The 2017-2018 Learning in Concert program explored the concept of balance in music and ecology. The children explored various ecosystems to analyze whether it demonstrated elements of stability or imbalance. By focusing on ecological instability threatening salt marshes, rain forests and wetlands, the children were able to identify specific actions or ideas that could help restore ecological balance to these areas. In music, the children explored balance in classical music—hearing how composers achieve balance through the orchestration of musical parts among musical instruments. They developed a strong understanding of the various instruments of the orchestra and heard how individual instruments, sections and families interact to achieve balance within a piece of music. Children analyzed balance cross-disciplines by determining niche (the musical part’s role in creating balance within a piece of music and the organism’s role in creating balance within an ecosystem), population (number of the same species within an ecosystem or number of same instruments playing within a piece of music), and biodiversity (how many different musical parts transpire and interact throughout a piece of music or how many different species exist within an ecosystem). Throughout our yearlong exploration, we partnered with local environmental organizations, including the Lloyd Center for the Environment and the Buttonwood Park Zoo.
2016-2017: Gravity in Space and Sound
Gravity is described as the force of attraction between two objects. In our solar system, the gravitational force between the sun and the planets defines their movement through space. In music, there is a force of attraction between notes that is created by tonality. In the 2016-2017 Learning in Concert program, we demonstrated the concept of gravity through astronomy, physics, and music; through exploring gravitational forces operating within our solar system; and by performing classical music that shares these same forces within a musical system. More than 50 schools partnered with the NBSO for our 2016-2017 Learning in Concert program, and Education Director Terry Wolkowicz visited 170 classrooms to work one-on-one with students. Four Young People’s Concerts were presented as the culminating event of Gravity in Space and Sound.
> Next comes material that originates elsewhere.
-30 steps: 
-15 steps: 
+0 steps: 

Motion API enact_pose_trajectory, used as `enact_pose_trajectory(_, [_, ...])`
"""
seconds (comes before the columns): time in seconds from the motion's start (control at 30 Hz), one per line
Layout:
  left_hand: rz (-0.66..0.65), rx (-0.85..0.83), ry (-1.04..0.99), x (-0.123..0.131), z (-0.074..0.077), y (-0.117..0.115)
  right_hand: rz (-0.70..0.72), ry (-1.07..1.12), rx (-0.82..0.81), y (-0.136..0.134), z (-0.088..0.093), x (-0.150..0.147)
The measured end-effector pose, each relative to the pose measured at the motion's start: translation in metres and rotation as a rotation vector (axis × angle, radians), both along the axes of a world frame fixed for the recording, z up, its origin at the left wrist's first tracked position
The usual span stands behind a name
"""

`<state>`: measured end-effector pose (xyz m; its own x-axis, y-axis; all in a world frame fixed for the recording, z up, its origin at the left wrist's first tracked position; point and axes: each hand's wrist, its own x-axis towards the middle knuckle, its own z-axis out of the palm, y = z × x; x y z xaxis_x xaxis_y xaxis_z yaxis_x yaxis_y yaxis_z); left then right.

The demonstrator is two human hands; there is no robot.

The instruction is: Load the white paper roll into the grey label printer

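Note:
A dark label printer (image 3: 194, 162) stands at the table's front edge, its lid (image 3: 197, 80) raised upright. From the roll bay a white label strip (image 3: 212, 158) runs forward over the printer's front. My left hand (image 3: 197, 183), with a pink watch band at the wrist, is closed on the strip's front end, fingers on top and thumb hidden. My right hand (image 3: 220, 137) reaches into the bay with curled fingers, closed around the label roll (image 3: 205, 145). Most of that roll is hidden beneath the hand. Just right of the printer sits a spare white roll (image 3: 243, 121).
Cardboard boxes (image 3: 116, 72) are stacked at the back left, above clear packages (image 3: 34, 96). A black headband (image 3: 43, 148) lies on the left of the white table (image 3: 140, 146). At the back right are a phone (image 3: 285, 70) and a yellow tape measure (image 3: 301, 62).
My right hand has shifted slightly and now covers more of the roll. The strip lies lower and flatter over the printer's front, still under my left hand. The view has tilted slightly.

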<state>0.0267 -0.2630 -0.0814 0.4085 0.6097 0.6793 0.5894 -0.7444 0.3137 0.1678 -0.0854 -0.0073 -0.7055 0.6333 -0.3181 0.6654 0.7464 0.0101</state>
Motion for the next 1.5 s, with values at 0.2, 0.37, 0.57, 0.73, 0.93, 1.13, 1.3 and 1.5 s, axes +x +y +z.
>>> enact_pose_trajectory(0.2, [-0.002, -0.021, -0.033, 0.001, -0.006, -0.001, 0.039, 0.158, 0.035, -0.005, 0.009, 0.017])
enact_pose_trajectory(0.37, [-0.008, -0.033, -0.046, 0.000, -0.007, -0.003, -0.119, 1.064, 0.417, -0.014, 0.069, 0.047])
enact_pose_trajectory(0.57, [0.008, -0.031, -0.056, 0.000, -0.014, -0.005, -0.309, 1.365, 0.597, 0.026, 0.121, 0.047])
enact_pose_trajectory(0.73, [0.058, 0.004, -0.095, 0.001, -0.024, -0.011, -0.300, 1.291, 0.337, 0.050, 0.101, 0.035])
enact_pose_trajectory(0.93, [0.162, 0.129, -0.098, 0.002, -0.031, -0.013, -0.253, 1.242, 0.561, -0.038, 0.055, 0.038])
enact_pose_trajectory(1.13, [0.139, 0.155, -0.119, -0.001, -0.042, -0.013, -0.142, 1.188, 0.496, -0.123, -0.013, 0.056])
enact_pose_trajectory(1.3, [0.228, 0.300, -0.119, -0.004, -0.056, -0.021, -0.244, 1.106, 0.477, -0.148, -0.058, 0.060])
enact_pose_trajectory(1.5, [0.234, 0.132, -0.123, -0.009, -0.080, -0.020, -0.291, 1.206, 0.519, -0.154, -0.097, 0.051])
NBSO Education Director Terry Wolkowicz explains it this way: “By exploring the concept of gravity across disciplines we can provide multiple pathways for students to build their understanding of this rich concept. Over the course of the year, our students will explore our solar system from Mercury to the Kuiper Belt while hearing classical music that exemplifies the same gravitational forces through varying harmonic cycles.” For this gravity program, the NBSO collaborated with Amanda Bosh, an astronomer and planetary scientist who teaches courses in observational astronomy at MIT and coordinates observe@MIT, an on-campus opportunity for the MIT community to stargaze. “What a wonderful opportunity to combine music, science, and art to more fully explore the concept of gravity,” Bosh said, “The effect of our own Sun’s gravity is something that I work with daily, as I compare the orbital period of our Earth (1 year) with that of my main topic of study, Pluto (248 years).”
The three-phase Learning in Concert program began in September when students from more than 50 schools across southeastern Massachusetts and Rhode Island participated in an in-school program with NBSO musicians where they heard music that exemplifies gravitational forces between each planet and the sun. During follow-up classroom visits by Ms Wolkowicz, students joined the “Gravity Force” with a mission to explore the forces of gravity. Engaging in hands-on work with a gravity well, students analyzed gravitational forces and investigated the effects of gravity on the motion of moving objects. They also received individualized instruction on composing specific harmonic cycles that revolve like planetary orbits and represent the orbital rate of their chosen planet. Students’ work then became part of the final phase of the program last spring, the annual Young People’s Concerts, where thousands of students came to the Zeiterion Performing Arts Center to hear a live concert with the New Bedford Symphony Orchestra. The NBSO performed exciting classical music that demonstrates various degrees of gravitational force through harmonic cycles and melody as well as performed student compositions of orbital progressions while video of the “Gravity Force” students at work was displayed.
2015-2016: Adaptations in Motion: Animal and Musical
In Learning in Concert 2015-2016, students followed the transformation from ancient fish to modern day tetrapod, from life in the sea to life on land. Over the course of this three-phase program, students investigated the specific adaptation of locomotion by investigating the anatomy of various organisms to uncover the ways in which they moved, beginning with early aquatic creatures and moving to transitional species like Tiktaalik, the new scientific discovery marking the fish that first emerged from water to begin life on land.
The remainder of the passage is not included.